Enya Sex

topic posted Fri, August 17, 2007 - 10:43 AM by  offlineTony
Enya Sex

By Judah Pollack

My friend was upset, haggard looking, fingers fidgeting with the brim of the striped straw hat he’d taken to wearing under the misapprehension that it was cool.

“What is it?” I asked.

He sighed, stared at his iced tea in the sun. “It’s Tear Down The Walls.”

That was the name of his girlfriend. Actually, Tear Down The Walls was her Playa name but she’d taken to using it in the real world. On the Playa she now goes by Jill.

“What’s wrong with Tear Down?”

My friend shrugged rather hopelessly. “She likes Enya Sex.”

“Feral:” I said, “having become wild from a state of domestication.” I knew it was a random statement. But I’d thought about this for a while. Allow me to explain.

Enya is that Celtic musician who was big ten or fifteen years ago, kind of faux sensitive music, ethereal vocals, swelling strings and songs with titles like “Nightingale’s Bosom,” “Guinevere’s Heart,” and “Tear Down the Walls.”

Most men are familiar with the phenomenon of Enya Sex. I first encountered it in college. The girl’s roommate is kicked out, Christmas lights turned on, incense lit. She bends over the stereo and you’re thinking nice position; let’s remember to come back to that. Then the sound of those strings, like fairies jumping on flower petals. There’s flowing water and suddenly the voice of an angel giving thanks for her wings.

An hour before this same girl was in the Di Phi lounge spanking her girlfriend’s denim-clad ass. Now she’s ushering Gaia into her bed.

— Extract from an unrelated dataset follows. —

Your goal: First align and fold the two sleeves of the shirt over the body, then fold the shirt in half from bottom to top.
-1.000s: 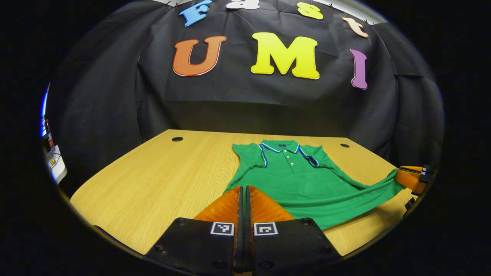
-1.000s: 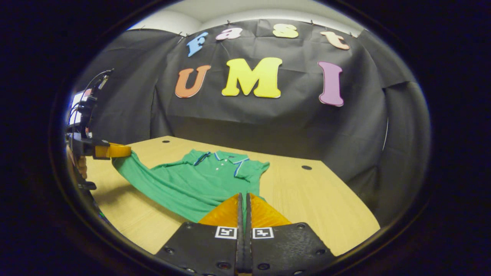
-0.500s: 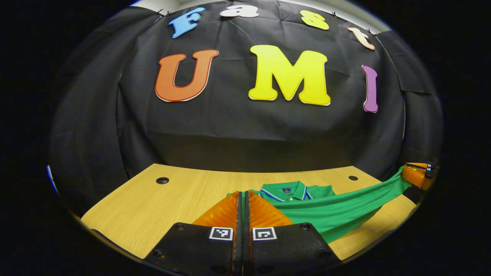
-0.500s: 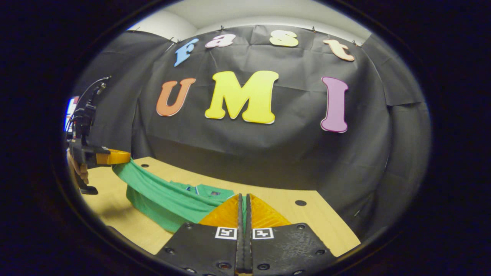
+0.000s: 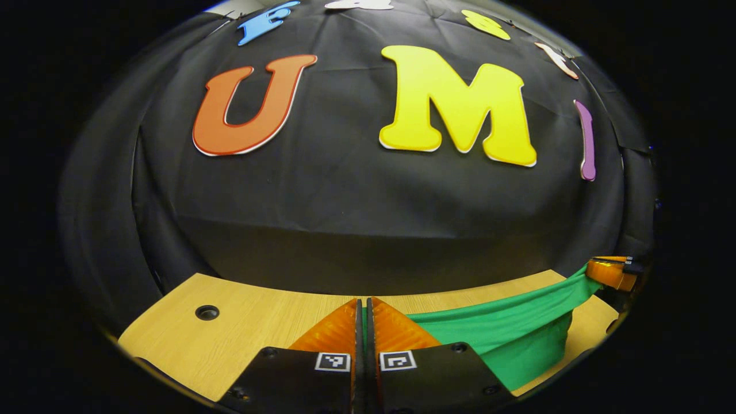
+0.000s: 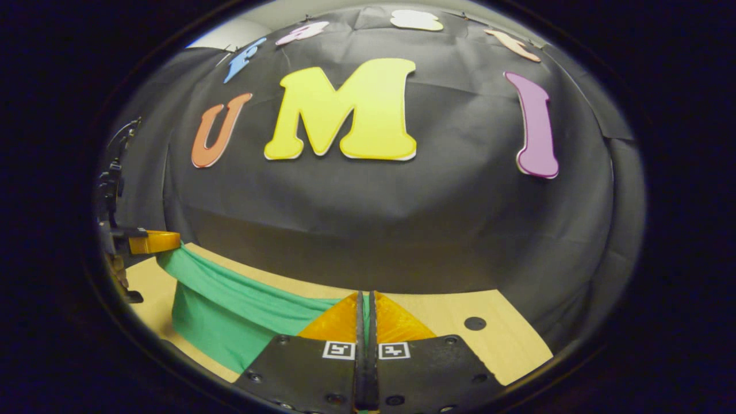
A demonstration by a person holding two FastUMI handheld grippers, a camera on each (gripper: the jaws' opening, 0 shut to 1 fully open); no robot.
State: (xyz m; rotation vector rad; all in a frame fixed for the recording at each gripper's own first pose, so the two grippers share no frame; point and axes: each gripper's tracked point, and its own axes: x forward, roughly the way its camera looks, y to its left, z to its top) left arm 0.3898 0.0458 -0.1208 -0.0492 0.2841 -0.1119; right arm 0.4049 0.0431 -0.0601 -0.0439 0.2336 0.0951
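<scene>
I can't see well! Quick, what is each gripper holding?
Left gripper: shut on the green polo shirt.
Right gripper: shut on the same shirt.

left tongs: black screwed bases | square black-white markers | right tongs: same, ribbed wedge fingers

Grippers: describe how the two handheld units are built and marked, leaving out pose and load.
Each gripper, left and right, has two wedge-shaped ribbed fingers on matte black bodies with visible screws. Each body carries a pair of square black-and-white coded markers. In the right gripper view, thin cables rise above the left unit.
</scene>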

Your first thought is, “I can’t get hard to this.” Ha! Not a problem. This is college. Your second thought is, “I can’t cum to this.” That is true. Climaxing to Enya would be like cumming in Mother Theresa’s mouth.

Apologies, I’ll give you a moment to wipe that image from your mind.

Men don’t climax to Enya. We just pretend too, wait for the girl to go to the bathroom, then jerk off really fast.

You can tell a lot about a relationship by the music associated with the sex.

I had Depeche Mode sex. That was hot; though I was always afraid she was going to kill herself afterwards.

Pink Floyd sex can be good but it gets a little intense, goes on a little too long, and there tends to be little to much screaming.

Rolling Stones sex is good, clean fun; no tears, no sweet nothings, just some banging, slapping and a little bit ‘o biting. And when it’s over you go get a burger and fries.

I do not recommend Tori Amos. That’s the kind of sex that in-the-closet-gay boys have with their I’d-rather-not-be-doing-this girlfriends. In that vein Bob Dylan is also a rather awkward erotic troubadour. Though, if hippie Berkeley girls are your thing…

But if you really want to get it on nothing beats psy-trance for head-in-the-pillow ass-in-the-air who-are-you-again? sex. Turn it up loud, blot out the world and live in the layers. Just don’t try to keep up with the music because you might have a heart attack. A little psy-trance sex will make you wish you had paid more attention to those quiet girls with dyed black hair who wrote on their jeans and killed the world with their eyes and listened to hard-core girl bands you’d barely heard of like Veruca Salt.

Yet none of these are the phenomenon of Enya Sex. I don’t know if women still scroll to Enya per se for their romantic interludes. Perhaps they have a favorite Native American flutist, or a playlist of the world’s most popular arias given ambient backbeats. In the end it’s all Enya Sex. The question is why does this phenomenon exist?

Think of the college situation. It was a random hook-up. We were both being a little bit slutty.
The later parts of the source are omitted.